Word for word, reproduce every line of the data.

___ Source material ___

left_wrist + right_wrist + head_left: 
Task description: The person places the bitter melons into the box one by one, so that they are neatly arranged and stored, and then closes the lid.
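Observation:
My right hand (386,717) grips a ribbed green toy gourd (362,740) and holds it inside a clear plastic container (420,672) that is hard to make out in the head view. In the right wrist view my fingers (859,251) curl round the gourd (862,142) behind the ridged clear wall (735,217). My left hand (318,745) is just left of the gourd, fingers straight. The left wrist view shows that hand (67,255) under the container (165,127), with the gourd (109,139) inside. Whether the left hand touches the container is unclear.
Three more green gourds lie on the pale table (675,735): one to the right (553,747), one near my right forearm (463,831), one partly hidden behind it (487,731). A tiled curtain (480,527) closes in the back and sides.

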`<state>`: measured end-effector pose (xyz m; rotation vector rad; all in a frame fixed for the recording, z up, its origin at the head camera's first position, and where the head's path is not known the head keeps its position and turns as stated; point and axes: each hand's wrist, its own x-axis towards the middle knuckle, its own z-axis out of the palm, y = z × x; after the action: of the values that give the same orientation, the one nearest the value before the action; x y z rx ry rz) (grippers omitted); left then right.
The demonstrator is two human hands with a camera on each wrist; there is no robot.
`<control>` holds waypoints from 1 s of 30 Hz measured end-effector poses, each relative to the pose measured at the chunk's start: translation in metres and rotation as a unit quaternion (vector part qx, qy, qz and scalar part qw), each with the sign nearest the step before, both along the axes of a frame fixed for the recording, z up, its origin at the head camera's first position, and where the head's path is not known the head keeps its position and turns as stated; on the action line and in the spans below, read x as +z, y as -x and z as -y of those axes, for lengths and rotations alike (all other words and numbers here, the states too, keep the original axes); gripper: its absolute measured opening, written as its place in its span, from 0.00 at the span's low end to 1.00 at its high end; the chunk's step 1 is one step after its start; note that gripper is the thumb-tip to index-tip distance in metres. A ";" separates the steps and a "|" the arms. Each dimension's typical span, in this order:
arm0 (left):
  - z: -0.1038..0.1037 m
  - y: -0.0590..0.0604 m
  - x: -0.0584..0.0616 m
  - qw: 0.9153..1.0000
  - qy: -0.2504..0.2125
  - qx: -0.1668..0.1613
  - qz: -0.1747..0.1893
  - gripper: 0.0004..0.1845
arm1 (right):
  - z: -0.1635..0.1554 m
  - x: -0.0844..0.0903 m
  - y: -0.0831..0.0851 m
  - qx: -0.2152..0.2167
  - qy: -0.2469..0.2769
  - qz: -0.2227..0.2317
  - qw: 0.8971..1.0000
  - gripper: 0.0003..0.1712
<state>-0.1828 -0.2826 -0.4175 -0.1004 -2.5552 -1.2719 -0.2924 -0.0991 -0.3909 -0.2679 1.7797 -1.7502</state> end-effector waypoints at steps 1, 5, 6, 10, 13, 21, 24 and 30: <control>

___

> [Exercise result]
left_wrist + right_wrist + head_left: 
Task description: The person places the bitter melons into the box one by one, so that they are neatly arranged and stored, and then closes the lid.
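Observation:
My right hand (386,717) grips a ribbed green toy gourd (362,740) and holds it inside a clear plastic container (420,672) that is hard to make out in the head view. In the right wrist view my fingers (859,251) curl round the gourd (862,142) behind the ridged clear wall (735,217). My left hand (318,745) is just left of the gourd, fingers straight. The left wrist view shows that hand (67,255) under the container (165,127), with the gourd (109,139) inside. Whether the left hand touches the container is unclear.
Three more green gourds lie on the pale table (675,735): one to the right (553,747), one near my right forearm (463,831), one partly hidden behind it (487,731). A tiled curtain (480,527) closes in the back and sides.
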
`<state>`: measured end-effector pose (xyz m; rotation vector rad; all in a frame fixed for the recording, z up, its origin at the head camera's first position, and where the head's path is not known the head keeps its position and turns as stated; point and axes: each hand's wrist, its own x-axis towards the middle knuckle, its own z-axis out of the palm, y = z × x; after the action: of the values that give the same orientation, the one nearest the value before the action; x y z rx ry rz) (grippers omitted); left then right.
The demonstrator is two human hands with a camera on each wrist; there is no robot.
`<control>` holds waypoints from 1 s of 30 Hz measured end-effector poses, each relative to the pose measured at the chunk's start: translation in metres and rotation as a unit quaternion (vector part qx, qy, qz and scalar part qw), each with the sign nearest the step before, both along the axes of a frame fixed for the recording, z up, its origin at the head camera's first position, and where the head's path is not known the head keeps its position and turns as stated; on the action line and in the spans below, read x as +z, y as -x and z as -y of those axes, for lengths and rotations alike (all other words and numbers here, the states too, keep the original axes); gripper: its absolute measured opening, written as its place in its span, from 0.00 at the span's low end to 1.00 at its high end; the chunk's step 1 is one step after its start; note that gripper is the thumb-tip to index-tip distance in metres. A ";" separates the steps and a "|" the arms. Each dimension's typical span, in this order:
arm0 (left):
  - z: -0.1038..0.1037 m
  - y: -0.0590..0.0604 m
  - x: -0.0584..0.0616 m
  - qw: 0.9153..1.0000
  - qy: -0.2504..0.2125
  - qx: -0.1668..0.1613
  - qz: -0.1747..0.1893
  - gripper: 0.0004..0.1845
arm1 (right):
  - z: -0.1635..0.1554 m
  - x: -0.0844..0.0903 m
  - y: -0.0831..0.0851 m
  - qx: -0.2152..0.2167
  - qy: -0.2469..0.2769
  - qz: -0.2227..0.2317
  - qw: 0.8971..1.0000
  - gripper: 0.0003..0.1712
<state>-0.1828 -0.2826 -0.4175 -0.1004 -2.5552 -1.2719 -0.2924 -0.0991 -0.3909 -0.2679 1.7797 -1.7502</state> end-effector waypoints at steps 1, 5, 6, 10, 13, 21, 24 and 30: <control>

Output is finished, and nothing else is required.